*Your instructions*. Return every line below exactly as written.
* * *
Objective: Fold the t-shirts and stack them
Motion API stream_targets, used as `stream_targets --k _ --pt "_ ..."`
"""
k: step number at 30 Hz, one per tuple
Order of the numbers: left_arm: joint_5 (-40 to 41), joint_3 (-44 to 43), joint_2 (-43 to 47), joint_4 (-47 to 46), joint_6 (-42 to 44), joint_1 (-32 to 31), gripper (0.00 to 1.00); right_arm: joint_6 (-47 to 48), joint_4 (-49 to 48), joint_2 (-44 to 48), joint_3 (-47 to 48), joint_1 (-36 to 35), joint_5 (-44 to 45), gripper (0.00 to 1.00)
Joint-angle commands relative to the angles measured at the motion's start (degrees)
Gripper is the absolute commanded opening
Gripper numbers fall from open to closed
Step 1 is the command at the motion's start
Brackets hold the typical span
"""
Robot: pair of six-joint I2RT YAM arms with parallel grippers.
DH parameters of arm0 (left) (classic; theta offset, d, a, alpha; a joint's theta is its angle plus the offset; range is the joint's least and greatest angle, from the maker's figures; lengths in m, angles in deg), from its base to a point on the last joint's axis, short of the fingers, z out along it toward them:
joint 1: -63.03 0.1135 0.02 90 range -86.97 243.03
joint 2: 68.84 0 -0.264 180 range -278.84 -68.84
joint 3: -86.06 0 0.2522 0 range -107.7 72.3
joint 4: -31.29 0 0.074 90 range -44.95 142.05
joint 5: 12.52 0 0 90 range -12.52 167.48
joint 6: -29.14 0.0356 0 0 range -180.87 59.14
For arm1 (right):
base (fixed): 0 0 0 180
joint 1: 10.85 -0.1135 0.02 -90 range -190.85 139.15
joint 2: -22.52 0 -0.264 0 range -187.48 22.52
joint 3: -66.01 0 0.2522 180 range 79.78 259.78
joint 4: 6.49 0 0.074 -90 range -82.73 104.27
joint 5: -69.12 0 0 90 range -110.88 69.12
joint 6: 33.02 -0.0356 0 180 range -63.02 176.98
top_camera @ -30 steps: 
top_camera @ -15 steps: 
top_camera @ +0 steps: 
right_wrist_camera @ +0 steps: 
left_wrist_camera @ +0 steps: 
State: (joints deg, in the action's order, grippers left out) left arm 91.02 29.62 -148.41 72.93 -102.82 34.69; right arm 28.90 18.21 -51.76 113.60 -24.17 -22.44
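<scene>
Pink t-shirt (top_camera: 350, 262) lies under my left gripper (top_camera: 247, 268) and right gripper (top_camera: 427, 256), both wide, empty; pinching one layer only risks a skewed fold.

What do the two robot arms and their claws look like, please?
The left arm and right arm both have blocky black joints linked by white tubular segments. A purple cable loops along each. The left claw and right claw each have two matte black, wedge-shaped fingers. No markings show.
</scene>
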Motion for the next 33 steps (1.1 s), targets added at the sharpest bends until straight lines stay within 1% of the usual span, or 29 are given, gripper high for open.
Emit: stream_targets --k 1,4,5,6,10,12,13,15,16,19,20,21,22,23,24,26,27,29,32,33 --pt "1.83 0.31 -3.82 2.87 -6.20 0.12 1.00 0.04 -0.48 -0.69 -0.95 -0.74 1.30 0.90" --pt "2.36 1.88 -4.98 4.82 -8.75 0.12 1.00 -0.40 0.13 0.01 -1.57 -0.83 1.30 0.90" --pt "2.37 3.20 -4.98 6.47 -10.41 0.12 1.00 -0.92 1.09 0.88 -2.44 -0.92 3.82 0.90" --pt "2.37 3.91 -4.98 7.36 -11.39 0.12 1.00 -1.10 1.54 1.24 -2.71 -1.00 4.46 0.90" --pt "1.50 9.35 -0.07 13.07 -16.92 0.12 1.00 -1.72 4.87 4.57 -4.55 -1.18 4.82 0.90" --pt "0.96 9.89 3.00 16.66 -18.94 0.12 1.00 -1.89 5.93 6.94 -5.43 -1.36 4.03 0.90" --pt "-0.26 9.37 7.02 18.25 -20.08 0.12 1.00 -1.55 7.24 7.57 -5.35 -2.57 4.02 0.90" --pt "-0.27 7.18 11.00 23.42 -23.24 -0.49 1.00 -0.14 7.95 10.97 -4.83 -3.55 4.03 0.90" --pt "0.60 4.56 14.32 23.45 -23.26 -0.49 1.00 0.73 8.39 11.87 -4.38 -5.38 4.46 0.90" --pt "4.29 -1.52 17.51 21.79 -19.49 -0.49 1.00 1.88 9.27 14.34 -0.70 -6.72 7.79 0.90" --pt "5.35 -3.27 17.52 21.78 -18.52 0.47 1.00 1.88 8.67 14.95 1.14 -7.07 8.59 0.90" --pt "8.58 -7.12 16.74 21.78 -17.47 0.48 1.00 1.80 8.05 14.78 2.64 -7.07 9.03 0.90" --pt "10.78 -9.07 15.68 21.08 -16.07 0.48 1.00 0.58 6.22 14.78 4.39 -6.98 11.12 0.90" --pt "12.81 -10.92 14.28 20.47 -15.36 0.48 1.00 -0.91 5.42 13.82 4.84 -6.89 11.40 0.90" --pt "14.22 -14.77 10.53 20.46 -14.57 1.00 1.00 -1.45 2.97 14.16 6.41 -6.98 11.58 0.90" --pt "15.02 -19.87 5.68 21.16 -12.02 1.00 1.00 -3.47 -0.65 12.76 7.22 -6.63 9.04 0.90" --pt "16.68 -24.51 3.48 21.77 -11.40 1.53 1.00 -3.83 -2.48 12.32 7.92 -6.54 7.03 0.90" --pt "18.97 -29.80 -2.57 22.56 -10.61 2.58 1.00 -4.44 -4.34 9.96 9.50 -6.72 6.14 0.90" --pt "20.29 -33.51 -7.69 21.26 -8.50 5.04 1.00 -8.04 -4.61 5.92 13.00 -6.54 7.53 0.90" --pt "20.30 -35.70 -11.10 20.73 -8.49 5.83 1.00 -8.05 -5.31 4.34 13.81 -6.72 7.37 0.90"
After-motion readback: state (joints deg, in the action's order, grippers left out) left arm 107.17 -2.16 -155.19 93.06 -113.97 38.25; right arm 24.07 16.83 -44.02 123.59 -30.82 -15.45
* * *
*Solution*.
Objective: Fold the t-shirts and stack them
Motion API stream_targets, used as `stream_targets --k _ --pt "_ ..."`
"""
k: step number at 30 Hz, one per tuple
Order of the numbers: left_arm: joint_5 (-40 to 41), joint_3 (-44 to 43), joint_2 (-43 to 47), joint_4 (-47 to 46), joint_6 (-42 to 44), joint_1 (-32 to 31), gripper (0.00 to 1.00); right_arm: joint_6 (-47 to 48), joint_4 (-49 to 48), joint_2 (-44 to 48), joint_3 (-47 to 48), joint_1 (-36 to 35), joint_5 (-44 to 45), gripper (0.00 to 1.00)
Joint-angle commands relative to the angles measured at the motion's start (degrees)
Gripper is the absolute commanded opening
Gripper numbers fall from open to closed
Step 1 is the command at the motion's start
Brackets hold the typical span
"""
Robot: pair of six-joint I2RT YAM arms with parallel grippers.
DH parameters of arm0 (left) (classic; theta offset, d, a, alpha; a joint's theta is its angle plus the offset; range is the joint's least and greatest angle, from the maker's figures; lengths in m, angles in deg), from its base to a point on the last joint's axis, short of the fingers, z out along it toward them:
joint 1: -63.03 0.1135 0.02 90 range -86.97 243.03
joint 2: 68.84 0 -0.264 180 range -278.84 -68.84
joint 3: -86.06 0 0.2522 0 range -107.7 72.3
joint 4: -31.29 0 0.074 90 range -44.95 142.05
joint 5: 12.52 0 0 90 range -12.52 167.48
joint 6: -29.14 0.0356 0 0 range -180.87 59.14
For arm1 (right):
base (fixed): 0 0 0 180
joint 1: 10.85 -0.1135 0.02 -90 range -190.85 139.15
joint 2: -22.52 0 -0.264 0 range -187.48 22.52
joint 3: -66.01 0 0.2522 180 range 79.78 259.78
joint 4: 6.49 0 0.074 -90 range -82.73 104.27
joint 5: -69.12 0 0 90 range -110.88 69.12
joint 6: 33.02 -0.0356 0 180 range -63.02 176.98
top_camera @ -30 steps: 
top_camera @ -15 steps: 
top_camera @ +0 steps: 
right_wrist_camera @ +0 steps: 
left_wrist_camera @ +0 steps: 
State: (joints deg, in the action's order, grippers left out) left arm 91.02 29.62 -148.41 72.93 -102.82 34.69; right arm 28.90 18.21 -51.76 113.60 -24.17 -22.44
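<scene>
Pink t-shirt (top_camera: 350, 262) lies under my left gripper (top_camera: 247, 268) and right gripper (top_camera: 427, 256), both wide, empty; pinching one layer only risks a skewed fold.

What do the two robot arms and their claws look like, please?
The left arm and right arm both have blocky black joints linked by white tubular segments. A purple cable loops along each. The left claw and right claw each have two matte black, wedge-shaped fingers. No markings show.
</scene>
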Motion for the next 33 steps (1.1 s), targets added at the sharpest bends until straight lines stay within 1% of the usual span, or 29 are given, gripper high for open.
Emit: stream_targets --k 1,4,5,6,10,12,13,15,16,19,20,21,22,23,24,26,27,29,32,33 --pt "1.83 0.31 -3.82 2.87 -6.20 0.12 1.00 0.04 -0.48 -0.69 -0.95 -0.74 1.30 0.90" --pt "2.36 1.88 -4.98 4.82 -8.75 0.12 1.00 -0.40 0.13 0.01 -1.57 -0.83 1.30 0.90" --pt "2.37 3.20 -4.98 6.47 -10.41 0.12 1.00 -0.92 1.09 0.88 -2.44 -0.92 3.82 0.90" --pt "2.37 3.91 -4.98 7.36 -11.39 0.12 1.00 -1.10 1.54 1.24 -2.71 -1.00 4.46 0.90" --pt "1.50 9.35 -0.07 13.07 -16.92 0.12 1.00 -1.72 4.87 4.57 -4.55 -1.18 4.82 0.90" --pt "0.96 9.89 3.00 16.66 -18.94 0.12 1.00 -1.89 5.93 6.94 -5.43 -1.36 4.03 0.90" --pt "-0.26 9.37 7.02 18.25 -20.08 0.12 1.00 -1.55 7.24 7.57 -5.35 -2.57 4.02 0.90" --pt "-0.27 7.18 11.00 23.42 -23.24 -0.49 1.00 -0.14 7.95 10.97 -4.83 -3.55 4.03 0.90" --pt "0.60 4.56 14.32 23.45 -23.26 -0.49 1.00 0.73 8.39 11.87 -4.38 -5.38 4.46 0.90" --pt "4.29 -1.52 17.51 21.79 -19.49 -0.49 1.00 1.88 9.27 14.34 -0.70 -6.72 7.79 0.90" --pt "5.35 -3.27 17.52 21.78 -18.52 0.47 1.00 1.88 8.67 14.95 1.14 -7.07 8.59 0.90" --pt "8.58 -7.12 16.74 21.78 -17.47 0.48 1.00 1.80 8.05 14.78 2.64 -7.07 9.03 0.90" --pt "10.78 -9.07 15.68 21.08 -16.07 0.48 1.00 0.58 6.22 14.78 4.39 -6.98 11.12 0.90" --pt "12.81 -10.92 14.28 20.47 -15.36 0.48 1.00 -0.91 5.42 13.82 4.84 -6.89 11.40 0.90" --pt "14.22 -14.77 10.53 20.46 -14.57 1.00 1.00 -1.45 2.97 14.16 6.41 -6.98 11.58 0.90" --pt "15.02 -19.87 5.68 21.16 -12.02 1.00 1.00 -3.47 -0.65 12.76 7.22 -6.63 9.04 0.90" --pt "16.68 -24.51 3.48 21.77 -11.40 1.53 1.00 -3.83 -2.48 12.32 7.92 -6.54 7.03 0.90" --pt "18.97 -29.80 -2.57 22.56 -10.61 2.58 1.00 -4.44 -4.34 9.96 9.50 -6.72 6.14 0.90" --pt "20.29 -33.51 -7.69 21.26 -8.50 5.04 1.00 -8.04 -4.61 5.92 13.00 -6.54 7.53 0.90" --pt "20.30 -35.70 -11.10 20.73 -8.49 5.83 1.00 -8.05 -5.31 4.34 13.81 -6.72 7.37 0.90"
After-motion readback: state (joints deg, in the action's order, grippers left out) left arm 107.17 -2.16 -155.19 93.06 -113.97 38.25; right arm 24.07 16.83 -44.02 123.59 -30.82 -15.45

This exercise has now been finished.